By Josh Anish on January 25th, 2012 in Consumers
The short answer is “yes.” Like almost every segment of the economy, car insurance costs are impacted by a recession. But while that causal relationship is intuitive, it’s interesting to dig deeper and take a closer look at the reasons for the price hikes.
The carriers are losing money. Big insurance carriers are large corporations with nuanced investment strategies. Some even shoot to break even in terms of revenues and payouts, and depend on a yearly 6% gain in the market for their profits. If the stock market drops substantially, these carriers are going to look to make that money back in other ways. Unfortunately, this often means higher rates for the consumer.
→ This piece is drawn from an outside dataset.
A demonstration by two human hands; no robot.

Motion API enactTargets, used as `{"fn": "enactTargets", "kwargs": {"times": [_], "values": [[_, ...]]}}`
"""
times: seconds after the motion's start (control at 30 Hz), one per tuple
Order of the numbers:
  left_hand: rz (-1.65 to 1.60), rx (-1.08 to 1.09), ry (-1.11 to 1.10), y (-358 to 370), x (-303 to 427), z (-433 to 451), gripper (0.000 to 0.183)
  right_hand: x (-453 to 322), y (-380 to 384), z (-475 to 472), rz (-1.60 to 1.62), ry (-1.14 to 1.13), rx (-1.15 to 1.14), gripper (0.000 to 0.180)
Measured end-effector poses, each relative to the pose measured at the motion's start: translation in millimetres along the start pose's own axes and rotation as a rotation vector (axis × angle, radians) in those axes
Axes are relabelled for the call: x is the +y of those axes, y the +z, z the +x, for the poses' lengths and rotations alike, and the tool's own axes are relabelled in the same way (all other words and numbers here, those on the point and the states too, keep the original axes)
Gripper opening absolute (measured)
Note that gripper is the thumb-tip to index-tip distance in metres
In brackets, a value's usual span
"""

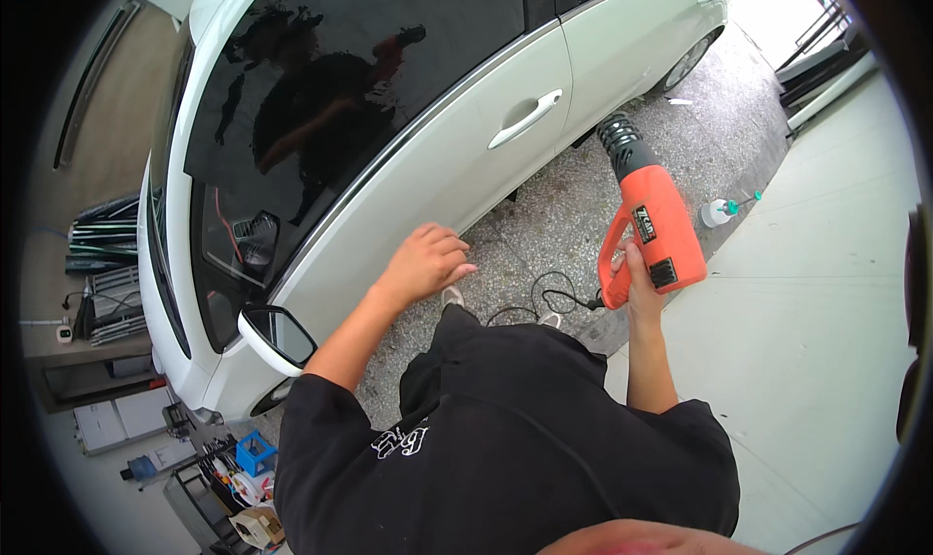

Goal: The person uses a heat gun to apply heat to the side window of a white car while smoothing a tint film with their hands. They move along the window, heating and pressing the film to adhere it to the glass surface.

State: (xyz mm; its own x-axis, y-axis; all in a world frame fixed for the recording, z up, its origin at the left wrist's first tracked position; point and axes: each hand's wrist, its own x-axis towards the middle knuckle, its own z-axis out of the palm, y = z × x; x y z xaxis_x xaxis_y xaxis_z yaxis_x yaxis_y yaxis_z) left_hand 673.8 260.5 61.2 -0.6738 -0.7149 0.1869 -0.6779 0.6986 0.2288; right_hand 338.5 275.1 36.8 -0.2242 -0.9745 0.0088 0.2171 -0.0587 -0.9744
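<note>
My right hand (635,269) grips the handle of an orange heat gun (667,220), whose dark nozzle with a wire guard points towards the rear of a white car (452,139). A black cord runs from the gun's handle down to the floor. Bent at the wrist, my left hand (430,260) holds nothing that shows and is over the floor close beside the front door; its fingers are loosely curled and partly overlap. Dark film with ragged edges and reflections covers the front door window (350,66). The door handle (525,120) lies between the window and the gun.
The side mirror (278,336) juts out near my left forearm. A white spray bottle with green parts (718,212) stands on the speckled floor (554,212) by the pale wall (809,278). Boxes and a blue stool (255,453) are at lower left. Black cord loops lie near my feet.
</note>
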Motion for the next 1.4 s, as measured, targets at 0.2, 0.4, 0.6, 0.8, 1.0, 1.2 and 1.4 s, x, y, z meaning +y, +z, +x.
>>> {"fn": "enactTargets", "kwargs": {"times": [0.2, 0.4, 0.6, 0.8, 1.0, 1.2, 1.4], "values": [[0.4, 0.079, -0.062, -44, -110, -67, 0.033, 15, 51, -52, 0.142, -0.054, 0.055, 0.023], [0.804, 0.135, -0.081, -111, -217, -116, 0.063, -9, 132, -56, 0.076, -0.228, -0.014, 0.017], [0.855, -0.042, 0.062, -59, -251, -168, 0.076, -29, 207, -67, -0.14, -0.275, 0.018, 0.019], [0.991, -0.253, 0.126, -6, -250, -205, 0.082, -30, 243, -81, -0.239, -0.126, -0.081, 0.022], [0.898, -0.216, 0.113, -9, -251, -209, 0.09, -24, 277, -85, -0.396, -0.046, -0.184, 0.049], [0.897, -0.246, 0.067, -9, -242, -204, 0.087, 16, 292, -82, -0.305, -0.189, -0.154, 0.042], [0.901, -0.296, 0.039, -14, -233, -210, 0.08, 28, 283, -66, -0.574, -0.341, -0.358, 0.042]]}}
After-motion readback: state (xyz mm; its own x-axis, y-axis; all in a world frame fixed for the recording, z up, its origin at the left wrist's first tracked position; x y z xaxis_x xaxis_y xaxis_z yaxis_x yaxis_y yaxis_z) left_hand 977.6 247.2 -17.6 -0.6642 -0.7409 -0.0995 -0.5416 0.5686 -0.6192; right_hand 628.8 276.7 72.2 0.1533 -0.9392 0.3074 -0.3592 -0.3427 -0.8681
Prices are generally high. Businesses traditionally raise their prices during an economic downturn in order to recoup losses in revenue. In a sense, the fundamentals of the economy become more expensive. Energy becomes more costly, as does gas, shipping, electricity, food and countless other line items in monthly budgets. This upward thrust ultimately reaches the price of health care, which of course puts added pressure on car insurance companies to pay those bills -- a cost increase they shift back to drivers.
Consumer credit ratings. In difficult times, some consumers often aren’t able to pay the minimums on their credit cards. And while this may be an understandable reality of life, carriers are concerned that these same customers might pay their car insurance bills late as well, or not at all. In fact, a rocky credit card payment history can push up your insurance premiums even if you make all your car insurance payments on time and in full. The low credit ratings of some don't affect the car insurance rates of the entire population, but nevertheless each policyholder should be vigilant about his credit card payment history in order to hold down the cost of his car insurance.
A bad economy is bad for almost everything and everyone, including car insurance and its providers. The best thing you can do to temper the inevitable rate increases is drive safely and make monthly payments on your credit card.